Northwestern Shoshone leader

Personal details
- Born: 1822 On the lower Bear River (today's Box Elder County, Utah)
- Died: March 20, 1887 (aged 64–65) Washakie Utah
- Known for: Survived the Bear River Massacre; settled Washakie, Utah
- Nickname: "Orator"

= Sagwitch =

Northern Shoshone chieftain (1822–1887)

Sagwitch Timbimboo (1822 – March 20, 1887), which translates to "Speaker" and "One Who Writes on Rocks," was a nineteenth-century chieftain of a band of Northwestern Shoshone that converted to The Church of Jesus Christ of Latter-day Saints. Of his tribe, he was one of the very few survivors of the horrific Bear River Massacre (January 29, 1863), which is considered the greatest loss of Indigenous life through wars with Anglo-Saxon people. Within the battle, Chief Sagwitch led his people away from the preemptive attack that the United States government had levied upon the people. Losing the majority of his own tribe, Chief Sagwitch helped rebuild his tribe and as the leader, led his people to a thriving life. Living the majority of his life in what is now Cache Valley, which is located in Northeast Utah and Southeast Idaho, Chief Sagwitch was an instrumental leader within the Shoshone Tribe and within the Church of Jesus Christ of Latter-day Saints.

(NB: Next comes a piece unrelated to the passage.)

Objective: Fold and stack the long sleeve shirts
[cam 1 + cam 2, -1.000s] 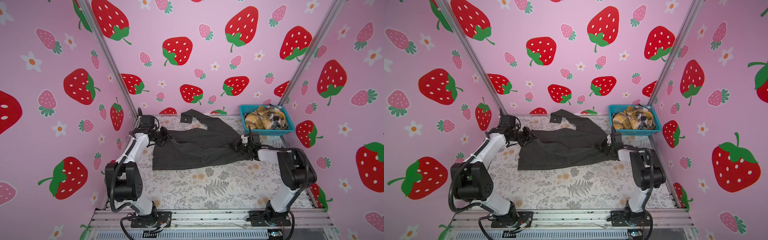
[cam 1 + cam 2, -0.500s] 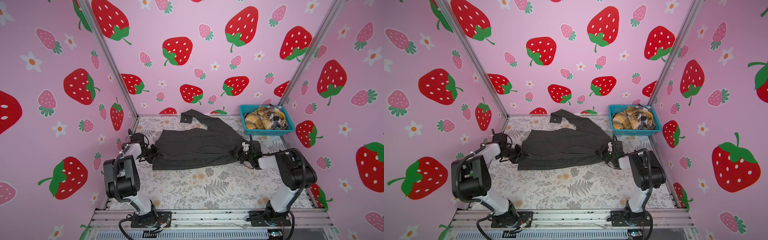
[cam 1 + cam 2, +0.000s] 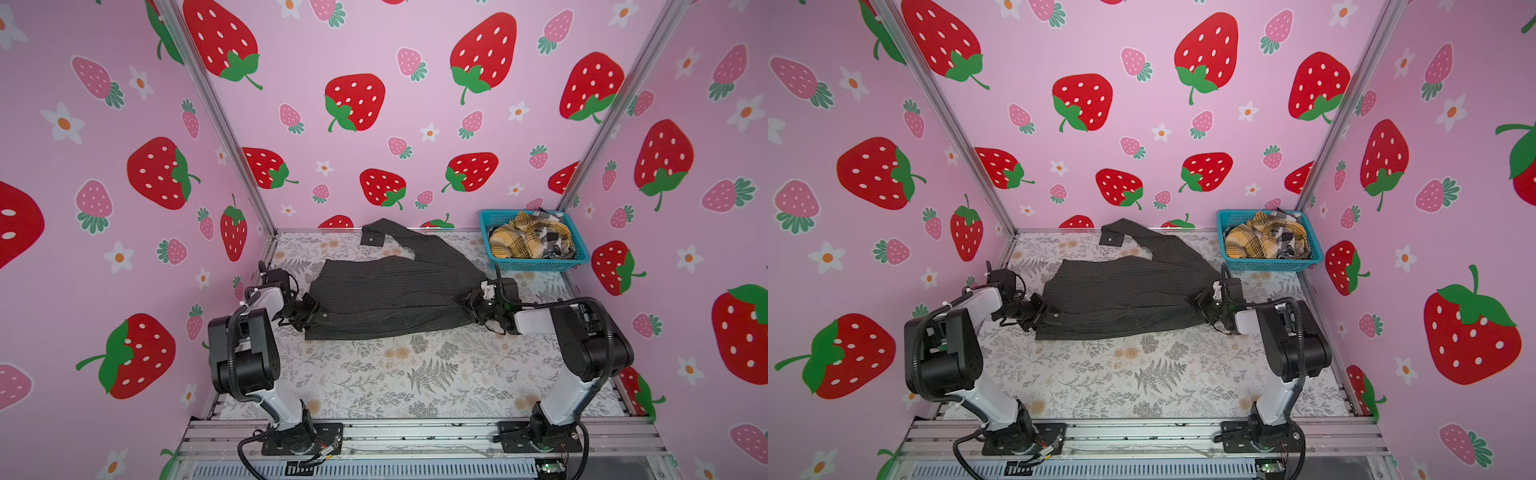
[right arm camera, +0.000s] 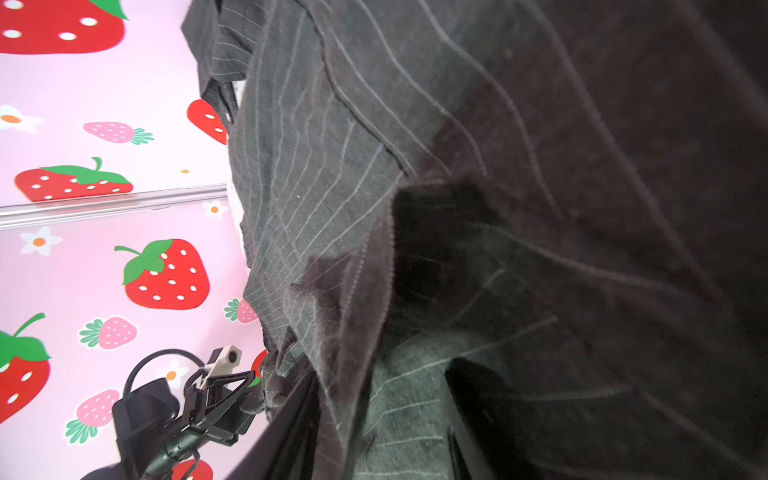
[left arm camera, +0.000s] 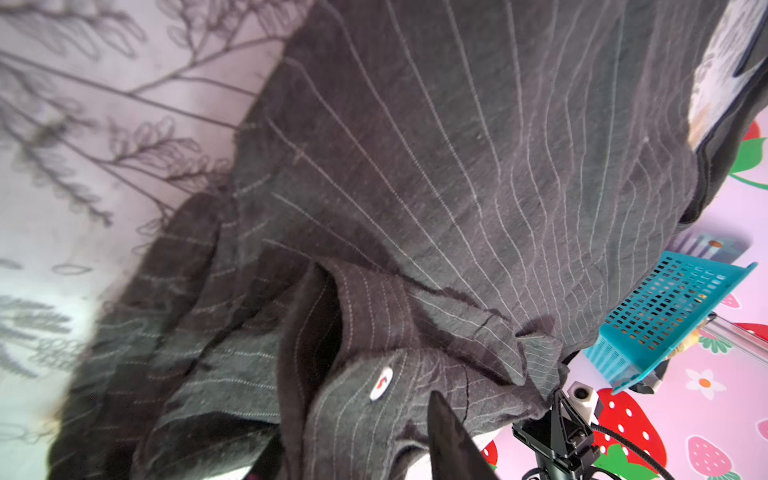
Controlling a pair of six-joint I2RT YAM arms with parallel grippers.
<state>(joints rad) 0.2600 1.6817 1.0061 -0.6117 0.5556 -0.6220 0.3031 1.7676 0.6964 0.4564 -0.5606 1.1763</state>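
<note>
The fern-print table bears a charcoal pinstripe shirt and, in its far right corner, a teal basket.

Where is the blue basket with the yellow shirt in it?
In both top views the teal basket sits in the far right corner of the table, just behind and to the right of the dark striped shirt.

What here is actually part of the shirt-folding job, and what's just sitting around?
Part of the job:
- dark pinstriped shirt, laid out between the arms
- yellow plaid shirt and black-white check shirt, crumpled in the teal basket
- left gripper and right gripper, at the pinstriped shirt's two ends

Just there:
- the teal basket itself
- floral table cover
- strawberry walls
</note>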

Helping build a temple with the Latter-day Saints in Logan, Utah, Chief Sagwitch became an Elder for the Church shortly after his conversion in 1873. Along with Chief Sagwitch being baptized, 101 of His tribe members also took the oath of baptism. Chief Sagwitch died on March 20, 1887, leaving a lasting legacy as an influential member of the Indigenous community.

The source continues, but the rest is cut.